TASK TO COMPLETE: Starting from the line in which "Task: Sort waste" appears, output every line down to the last line of the data below, exactly and without anything more.

SOURCE DATA:

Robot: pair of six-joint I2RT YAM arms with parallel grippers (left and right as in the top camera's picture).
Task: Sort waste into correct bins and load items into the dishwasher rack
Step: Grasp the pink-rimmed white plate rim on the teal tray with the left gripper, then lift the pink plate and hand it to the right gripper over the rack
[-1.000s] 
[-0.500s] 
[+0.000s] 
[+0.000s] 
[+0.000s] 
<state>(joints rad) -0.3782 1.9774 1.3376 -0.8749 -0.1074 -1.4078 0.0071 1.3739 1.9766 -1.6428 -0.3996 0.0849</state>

RESPONSE BELOW:
Task: Sort waste into correct bins and load items into the dishwasher rack
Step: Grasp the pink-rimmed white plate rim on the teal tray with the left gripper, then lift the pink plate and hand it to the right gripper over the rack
[-1.000s] 
[-0.500s] 
[+0.000s] 
[+0.000s] 
[+0.000s] 
<state>(joints rad) -0.3782 1.9774 1.3376 -0.8749 -0.1074 -1.4078 0.0071 1.3739 1.9766 -1.6428 -0.3996 0.0849</state>

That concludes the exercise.